Published 08/30/2016, 09:34 AM
Updated 08/30/2016, 09:40 AM
Four Haqqani commanders reported killed in east Afghanistan

Four Haqqani commanders reported killed in east Afghanistan

GARDEZ, Afghanistan (Reuters) - U.S. air strikes in Afghanistan have killed four commanders of the Haqqani network, a militant group affiliated with the Taliban, as government forces try to retake a district captured by insurgents last week, Afghan officials said on Tuesday.

Naqeeb Ahmad Atal, a spokesman for the governor of Paktia province in eastern Afghanistan, said 120 militants were also killed in the strikes in Jani Khil, a strategically located district at a crossroads on a major route into Pakistan.

That toll could not be independently confirmed.

Insurgents overran the district center late on Friday, gaining a significant success after stepping up attacks across the country in recent weeks, putting government forces on the back foot.

Afghan army spokesman Fazlkhuda Ibrahimkhil said U.S. drones carried out the air strikes that killed the commanders, hitting fighters gathered in the town overnight.

Colonel Michael Lawhorn, director of public affairs for Afghanistan's NATO-led mission, confirmed that U.S. forces had carried out attacks in support of Afghan forces on Monday. He declined to provide details while the fighting was going on.

"I can confirm that U.S. forces conducted four air strikes," he said in an emailed statement. 

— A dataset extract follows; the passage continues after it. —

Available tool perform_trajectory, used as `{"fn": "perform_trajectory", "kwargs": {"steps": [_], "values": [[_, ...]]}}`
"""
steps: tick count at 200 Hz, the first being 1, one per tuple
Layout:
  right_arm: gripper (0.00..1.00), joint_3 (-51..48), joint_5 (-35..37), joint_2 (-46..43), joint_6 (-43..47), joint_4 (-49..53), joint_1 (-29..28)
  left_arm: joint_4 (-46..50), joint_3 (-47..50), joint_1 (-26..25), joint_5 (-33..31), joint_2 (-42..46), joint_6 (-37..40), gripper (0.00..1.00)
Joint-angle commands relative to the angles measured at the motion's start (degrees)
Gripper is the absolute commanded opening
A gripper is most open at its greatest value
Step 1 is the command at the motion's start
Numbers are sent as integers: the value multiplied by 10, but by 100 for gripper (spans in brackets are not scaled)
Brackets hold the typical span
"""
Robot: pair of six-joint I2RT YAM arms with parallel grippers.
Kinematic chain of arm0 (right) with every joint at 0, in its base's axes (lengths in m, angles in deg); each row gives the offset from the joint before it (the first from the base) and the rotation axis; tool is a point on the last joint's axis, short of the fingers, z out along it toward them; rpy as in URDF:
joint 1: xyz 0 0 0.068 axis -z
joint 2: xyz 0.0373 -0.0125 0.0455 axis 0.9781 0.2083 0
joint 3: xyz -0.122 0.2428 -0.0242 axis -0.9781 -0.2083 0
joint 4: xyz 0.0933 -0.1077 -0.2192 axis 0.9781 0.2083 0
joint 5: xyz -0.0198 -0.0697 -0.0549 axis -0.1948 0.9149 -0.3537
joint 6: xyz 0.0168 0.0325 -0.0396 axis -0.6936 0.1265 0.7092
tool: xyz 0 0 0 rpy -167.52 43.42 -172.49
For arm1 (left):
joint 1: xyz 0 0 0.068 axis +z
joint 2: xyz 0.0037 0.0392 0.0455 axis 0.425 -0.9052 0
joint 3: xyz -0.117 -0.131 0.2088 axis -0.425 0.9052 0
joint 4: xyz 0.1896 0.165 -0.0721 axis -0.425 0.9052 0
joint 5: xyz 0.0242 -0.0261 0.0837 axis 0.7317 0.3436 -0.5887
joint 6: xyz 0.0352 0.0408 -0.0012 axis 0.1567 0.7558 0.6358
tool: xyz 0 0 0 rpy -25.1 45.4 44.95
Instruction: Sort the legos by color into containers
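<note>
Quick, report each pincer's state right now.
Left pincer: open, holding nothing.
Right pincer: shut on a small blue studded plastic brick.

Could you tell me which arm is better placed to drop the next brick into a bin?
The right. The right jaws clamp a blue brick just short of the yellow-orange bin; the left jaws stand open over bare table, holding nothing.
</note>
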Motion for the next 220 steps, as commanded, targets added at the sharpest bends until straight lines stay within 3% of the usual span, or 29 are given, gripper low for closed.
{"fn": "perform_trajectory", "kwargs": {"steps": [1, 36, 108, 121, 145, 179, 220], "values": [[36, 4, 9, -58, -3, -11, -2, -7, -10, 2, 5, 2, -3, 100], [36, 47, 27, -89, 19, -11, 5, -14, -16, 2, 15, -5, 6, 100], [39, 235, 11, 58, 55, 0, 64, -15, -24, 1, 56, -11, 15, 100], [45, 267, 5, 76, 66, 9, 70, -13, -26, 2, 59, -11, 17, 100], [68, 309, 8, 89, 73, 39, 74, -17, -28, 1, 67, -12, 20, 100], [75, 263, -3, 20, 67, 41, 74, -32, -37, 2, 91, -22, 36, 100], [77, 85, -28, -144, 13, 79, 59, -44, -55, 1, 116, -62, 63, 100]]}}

Another Afghan official said several military vehicles captured by the insurgents were also destroyed.

One senior Afghan security official, who spoke on condition of anonymity because he was not authorized to talk to the media, said about 1,200 fighters, most from the Haqqani network, were involved in last week's attack on Jani Khil.

The involvement of Haqqani fighters, whose traditional stronghold has been in eastern Afghanistan, underscores the group's key role in Taliban military operations following the death of Taliban leader Mullah Akhtar Mansour in a U.S. air strike in May.

Unlike Mansour, new Taliban leader Mullah Haibatullah Akhundzada, a religious scholar, is not believed to have much command experience.

His appointment has led many analysts to suggest a growing role for deputy leader Sirajuddin Haqqani, commander of the network named after his father, a veteran Islamist who battled Soviet forces during the 1980s and later sided with the Taliban.

The Haqqani network has been known for kidnappings and high-profile attacks in cities but is rarely known to take part in big attacks on Afghan government positions.

One of the commanders killed in the air strike had been district chief in Jani Khil for the Taliban. Another came from the Waziristan region on the Pakistani side of the border and was suspected of involvement in the killing of 42 construction workers in Jani Khil four years ago, Atal said.

The fighting came after the Taliban stepped up their offensive to oust the U.S.-backed government in many parts of the country after a lull following Mansour's killing.

There has been heavy fighting in the southern province of Helmand as well as in the area around Kunduz, the northern city that briefly fell to the Taliban last year.